Javotte se tut. Elle n’avait pas tout dit cependant, car elle regardait sa maîtresse d’un air malin, et tenait ses doigts sous la bure de son corsage.

Berthe rêvait.

— Notre demoiselle, poursuivit Javotte, que pensez-vous de tout cela ?

— Je pense, répliqua Berthe, que le vieux Renot avait eu trop souvent recours à sa gourde pour se donner du cœur, et qu’il t’a conté un rêve, ma fille.

Javotte s’attendait à cette réponse, car elle sourit et tira de son sein l’objet qu’elle y caressait depuis quelques secondes.

C’était un ruban de soie, crépi d’or, au milieu duquel des perles montées traçaient une ligne de caractères.

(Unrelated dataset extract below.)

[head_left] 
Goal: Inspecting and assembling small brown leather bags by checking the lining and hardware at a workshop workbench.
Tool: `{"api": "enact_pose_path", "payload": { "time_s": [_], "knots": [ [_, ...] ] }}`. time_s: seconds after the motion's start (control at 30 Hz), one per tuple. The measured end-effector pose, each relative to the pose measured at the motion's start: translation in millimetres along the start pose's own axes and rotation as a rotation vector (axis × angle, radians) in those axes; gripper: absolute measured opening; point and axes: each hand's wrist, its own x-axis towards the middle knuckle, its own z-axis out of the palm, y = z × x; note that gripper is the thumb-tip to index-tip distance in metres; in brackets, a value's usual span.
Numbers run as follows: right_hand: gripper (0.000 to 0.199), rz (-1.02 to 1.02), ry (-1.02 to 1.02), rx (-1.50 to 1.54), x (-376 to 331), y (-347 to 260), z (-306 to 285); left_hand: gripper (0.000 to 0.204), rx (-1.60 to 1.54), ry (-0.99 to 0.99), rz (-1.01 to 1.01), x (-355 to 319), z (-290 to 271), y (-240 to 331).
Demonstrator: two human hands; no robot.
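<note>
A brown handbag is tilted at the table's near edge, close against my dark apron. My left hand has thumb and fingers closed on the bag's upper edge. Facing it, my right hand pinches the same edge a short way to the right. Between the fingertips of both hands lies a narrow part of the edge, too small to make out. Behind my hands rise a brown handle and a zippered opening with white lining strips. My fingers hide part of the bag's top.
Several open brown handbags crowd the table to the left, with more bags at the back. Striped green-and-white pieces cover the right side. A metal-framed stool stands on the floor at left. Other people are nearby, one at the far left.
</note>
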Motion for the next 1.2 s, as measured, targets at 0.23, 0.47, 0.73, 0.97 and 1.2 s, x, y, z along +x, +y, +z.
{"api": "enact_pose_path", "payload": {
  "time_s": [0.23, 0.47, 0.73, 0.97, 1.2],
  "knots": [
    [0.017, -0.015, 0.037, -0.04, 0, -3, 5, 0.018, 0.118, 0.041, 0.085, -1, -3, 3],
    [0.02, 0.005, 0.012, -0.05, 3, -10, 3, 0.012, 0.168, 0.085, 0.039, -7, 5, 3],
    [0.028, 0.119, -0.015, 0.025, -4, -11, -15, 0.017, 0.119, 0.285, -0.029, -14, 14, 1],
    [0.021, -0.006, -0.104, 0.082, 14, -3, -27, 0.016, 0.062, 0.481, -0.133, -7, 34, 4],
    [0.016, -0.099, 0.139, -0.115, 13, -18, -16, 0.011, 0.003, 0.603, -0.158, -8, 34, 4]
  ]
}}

Et ça, dit-elle, est-ce un rêve ?

Berthe jeta les yeux sur le ruban et lut : À la plus belle !

Comme elle gardait le silence, Javotte poursuivit encore d’un accent de triomphe.

— Je vous le dis, cette incomparable galanterie est pour vous, pour moi ou pour la petite Jeannine !

Et certes l’inflexion de voix qu’elle prenait pour prononcer le nom de la petite Jeannine ne laissait rien à désirer. Javotte savait garder son rang.

Un page mignon entr’ouvrit la porte qui donnait sur la terrasse.

— La fillette de chez la Le Priol demande à vous entretenir, demoiselle, dit-il.